Gary takes us back to the boat. He remains in the water and drags the boat along behind him. We wait, and hope, until we reach a sand bank.
A dead salmon is lying on the bank, and an eagle sits calmly atop it. I am holding my camera at the ready: my instinct tells me that something is just about to happen.
Then it all happens very quickly: a wild splashing, the eagle flying off startled.
A young grizzly bear storms into the water right in front of us, running to the sand bank, snatching the salmon, dropping the catch and jumping impetuously back into the water.
He doesn’t notice us, even when Gary moves the boat closer. After a couple of minutes he trots back into the undergrowth without hunting for salmon, nor even deigning to give us a backward glance.
We are very close to the pulse of this wild, untamed nature doco come to life, in which the grizzly bear still continues to be the uncrowned king.
This isn’t television: we are here live, and very much alive although, once the adrenalin calms down, we are all very quiet.

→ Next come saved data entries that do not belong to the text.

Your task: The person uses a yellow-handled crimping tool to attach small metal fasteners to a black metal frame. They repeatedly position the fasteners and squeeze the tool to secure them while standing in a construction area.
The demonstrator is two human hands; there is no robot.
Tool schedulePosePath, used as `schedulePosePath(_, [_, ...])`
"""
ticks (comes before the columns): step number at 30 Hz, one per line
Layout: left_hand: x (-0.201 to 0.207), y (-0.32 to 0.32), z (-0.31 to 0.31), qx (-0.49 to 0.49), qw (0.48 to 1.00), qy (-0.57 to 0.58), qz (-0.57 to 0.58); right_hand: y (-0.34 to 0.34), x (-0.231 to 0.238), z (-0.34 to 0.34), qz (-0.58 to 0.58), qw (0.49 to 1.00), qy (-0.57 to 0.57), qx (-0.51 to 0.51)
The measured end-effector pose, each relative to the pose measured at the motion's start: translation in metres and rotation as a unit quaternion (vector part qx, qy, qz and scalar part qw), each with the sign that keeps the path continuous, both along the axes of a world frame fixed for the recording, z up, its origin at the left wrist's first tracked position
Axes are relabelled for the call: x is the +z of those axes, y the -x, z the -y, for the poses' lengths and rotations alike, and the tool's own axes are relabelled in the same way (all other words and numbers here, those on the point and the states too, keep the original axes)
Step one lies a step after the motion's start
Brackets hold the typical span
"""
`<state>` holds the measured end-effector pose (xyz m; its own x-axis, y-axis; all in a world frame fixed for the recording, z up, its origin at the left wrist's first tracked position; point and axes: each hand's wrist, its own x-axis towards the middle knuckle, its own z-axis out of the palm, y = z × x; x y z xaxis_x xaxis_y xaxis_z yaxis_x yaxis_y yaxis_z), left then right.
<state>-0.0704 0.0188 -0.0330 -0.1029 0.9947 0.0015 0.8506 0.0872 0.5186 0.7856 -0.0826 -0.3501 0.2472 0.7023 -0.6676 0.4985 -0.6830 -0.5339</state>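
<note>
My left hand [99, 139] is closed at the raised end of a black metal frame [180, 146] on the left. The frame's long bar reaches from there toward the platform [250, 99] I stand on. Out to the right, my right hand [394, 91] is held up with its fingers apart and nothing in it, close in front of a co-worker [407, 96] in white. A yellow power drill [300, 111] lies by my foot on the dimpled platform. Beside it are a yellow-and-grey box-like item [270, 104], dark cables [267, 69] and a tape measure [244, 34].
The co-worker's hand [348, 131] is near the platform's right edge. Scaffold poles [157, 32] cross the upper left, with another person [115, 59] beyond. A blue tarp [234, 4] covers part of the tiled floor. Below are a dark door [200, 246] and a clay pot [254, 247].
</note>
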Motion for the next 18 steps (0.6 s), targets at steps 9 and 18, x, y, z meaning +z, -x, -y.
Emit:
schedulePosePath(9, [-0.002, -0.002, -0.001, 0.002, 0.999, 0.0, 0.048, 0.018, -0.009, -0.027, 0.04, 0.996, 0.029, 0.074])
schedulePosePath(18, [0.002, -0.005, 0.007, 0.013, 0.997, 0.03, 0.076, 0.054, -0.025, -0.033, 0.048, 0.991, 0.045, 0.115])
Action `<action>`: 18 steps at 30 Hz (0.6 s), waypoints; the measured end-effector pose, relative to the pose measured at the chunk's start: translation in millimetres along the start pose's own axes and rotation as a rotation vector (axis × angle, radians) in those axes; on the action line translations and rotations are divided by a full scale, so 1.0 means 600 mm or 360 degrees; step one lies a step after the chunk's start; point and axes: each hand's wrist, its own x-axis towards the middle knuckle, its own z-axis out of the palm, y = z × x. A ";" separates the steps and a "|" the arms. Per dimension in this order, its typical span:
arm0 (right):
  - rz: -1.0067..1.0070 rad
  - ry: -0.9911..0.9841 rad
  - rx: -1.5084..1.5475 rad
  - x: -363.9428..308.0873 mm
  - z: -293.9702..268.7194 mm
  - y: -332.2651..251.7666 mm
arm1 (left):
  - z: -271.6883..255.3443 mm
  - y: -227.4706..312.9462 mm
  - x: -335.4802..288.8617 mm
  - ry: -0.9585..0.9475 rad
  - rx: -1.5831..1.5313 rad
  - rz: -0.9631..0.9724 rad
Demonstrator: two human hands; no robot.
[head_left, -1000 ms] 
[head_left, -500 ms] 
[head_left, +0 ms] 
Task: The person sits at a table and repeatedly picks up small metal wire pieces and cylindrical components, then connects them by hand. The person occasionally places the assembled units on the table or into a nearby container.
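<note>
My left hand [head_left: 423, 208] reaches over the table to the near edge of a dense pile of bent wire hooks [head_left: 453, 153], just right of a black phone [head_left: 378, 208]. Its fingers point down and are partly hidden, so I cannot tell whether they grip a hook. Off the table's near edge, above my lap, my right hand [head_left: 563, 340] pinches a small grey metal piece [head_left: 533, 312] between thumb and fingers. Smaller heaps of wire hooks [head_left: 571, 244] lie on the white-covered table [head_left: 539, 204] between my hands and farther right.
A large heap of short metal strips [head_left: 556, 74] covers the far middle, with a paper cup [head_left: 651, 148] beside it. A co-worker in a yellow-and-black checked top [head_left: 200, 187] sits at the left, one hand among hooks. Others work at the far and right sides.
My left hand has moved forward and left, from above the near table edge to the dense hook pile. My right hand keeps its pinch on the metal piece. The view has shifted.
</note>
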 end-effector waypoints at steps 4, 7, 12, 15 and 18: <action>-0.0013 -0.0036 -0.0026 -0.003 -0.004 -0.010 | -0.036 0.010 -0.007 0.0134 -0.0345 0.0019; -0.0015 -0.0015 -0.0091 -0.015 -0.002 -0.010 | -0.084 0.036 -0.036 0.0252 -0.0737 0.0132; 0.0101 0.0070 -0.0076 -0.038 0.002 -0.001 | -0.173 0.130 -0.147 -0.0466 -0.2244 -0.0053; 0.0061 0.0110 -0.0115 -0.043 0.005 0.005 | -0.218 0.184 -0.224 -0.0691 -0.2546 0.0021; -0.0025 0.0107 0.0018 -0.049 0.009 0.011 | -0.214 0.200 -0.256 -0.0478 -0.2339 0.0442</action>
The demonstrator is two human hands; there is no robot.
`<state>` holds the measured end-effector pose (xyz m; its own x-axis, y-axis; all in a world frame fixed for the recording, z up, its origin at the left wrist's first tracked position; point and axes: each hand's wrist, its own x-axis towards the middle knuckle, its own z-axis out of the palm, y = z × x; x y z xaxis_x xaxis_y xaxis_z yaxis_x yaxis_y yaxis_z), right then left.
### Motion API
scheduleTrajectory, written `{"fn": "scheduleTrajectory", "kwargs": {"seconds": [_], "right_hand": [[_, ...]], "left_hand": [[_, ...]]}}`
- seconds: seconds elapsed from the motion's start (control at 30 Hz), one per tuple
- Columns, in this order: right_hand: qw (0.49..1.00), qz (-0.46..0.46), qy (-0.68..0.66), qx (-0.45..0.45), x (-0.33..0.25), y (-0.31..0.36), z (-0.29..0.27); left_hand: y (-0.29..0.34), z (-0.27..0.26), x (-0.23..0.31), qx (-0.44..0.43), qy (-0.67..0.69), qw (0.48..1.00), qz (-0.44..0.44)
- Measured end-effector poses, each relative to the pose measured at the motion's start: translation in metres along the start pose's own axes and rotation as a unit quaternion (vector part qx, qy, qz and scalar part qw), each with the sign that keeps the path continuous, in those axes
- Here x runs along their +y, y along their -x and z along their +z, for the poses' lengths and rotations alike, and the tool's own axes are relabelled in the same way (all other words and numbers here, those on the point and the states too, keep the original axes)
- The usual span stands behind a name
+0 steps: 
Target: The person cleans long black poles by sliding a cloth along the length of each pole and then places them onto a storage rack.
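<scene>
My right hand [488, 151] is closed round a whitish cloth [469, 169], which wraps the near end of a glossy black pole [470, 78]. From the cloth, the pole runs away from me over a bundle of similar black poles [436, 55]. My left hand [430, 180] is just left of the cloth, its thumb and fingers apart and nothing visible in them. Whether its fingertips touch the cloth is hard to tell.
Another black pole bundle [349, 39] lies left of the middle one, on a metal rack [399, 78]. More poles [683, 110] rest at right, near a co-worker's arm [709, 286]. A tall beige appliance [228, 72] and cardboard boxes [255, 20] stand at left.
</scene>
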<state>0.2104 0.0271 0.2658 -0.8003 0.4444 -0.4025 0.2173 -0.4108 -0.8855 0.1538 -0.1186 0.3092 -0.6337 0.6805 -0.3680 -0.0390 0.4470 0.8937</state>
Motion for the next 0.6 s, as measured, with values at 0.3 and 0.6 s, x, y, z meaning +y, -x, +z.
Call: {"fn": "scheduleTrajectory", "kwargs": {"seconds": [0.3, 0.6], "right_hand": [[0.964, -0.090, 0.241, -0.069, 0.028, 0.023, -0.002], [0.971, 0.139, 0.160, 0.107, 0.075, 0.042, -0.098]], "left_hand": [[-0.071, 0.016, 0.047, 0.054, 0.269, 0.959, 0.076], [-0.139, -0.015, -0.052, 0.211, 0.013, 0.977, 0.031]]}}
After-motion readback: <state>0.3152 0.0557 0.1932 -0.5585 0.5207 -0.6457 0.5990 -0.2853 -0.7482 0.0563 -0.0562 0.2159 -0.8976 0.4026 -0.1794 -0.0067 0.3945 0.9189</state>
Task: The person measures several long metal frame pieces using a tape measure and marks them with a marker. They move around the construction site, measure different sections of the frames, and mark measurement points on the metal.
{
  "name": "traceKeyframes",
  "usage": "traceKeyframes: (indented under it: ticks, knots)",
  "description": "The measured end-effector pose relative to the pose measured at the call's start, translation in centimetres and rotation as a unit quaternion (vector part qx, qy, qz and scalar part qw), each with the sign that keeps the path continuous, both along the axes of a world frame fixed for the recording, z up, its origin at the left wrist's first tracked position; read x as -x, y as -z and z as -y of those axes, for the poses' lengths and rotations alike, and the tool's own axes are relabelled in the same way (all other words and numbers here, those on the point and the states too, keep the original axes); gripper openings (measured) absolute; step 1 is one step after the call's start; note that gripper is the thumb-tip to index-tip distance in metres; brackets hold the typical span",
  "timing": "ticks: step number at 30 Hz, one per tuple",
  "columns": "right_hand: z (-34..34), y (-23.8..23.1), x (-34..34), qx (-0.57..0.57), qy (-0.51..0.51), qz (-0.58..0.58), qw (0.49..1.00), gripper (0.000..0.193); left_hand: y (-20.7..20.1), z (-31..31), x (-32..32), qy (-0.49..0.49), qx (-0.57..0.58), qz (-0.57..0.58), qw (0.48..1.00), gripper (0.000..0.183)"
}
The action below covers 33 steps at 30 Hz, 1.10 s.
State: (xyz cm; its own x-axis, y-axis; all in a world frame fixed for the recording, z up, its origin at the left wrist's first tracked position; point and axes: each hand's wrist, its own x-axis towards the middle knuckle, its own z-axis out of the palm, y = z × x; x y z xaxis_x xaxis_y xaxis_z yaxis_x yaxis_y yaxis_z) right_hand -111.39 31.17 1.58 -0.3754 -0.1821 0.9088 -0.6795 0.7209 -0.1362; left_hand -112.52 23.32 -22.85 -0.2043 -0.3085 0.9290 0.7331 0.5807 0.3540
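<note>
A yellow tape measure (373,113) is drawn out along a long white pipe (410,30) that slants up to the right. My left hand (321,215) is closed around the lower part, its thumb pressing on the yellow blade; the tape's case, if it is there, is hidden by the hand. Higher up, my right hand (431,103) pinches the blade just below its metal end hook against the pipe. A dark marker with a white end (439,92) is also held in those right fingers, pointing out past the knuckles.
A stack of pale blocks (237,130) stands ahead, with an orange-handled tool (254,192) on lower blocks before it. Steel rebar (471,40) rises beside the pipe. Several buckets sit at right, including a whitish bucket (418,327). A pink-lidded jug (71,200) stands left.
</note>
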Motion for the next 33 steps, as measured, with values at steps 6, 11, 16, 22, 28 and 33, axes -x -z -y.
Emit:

Only the cold rain, which has been whipping me in the face on the journey to the landing stage, lets me sense that this was anything other than a dream.
Travel information
The Cariboo Chilcotin Coast area (landwithoutlimits.com) lies in British Columbia (hellobc.com) between the Pacific and the Rocky Mountains, characterised by rainforests, lakes, cliffs and precipitous mountains.
It is the wild west of Canada, where they are still prospecting for gold today.
There are fascinating opportunities here for nature-lovers to observe grizzly bears up close.
The largest population of grizzly bears in the interior of British Columbia lives in the Cariboo Mountain Provincial Park.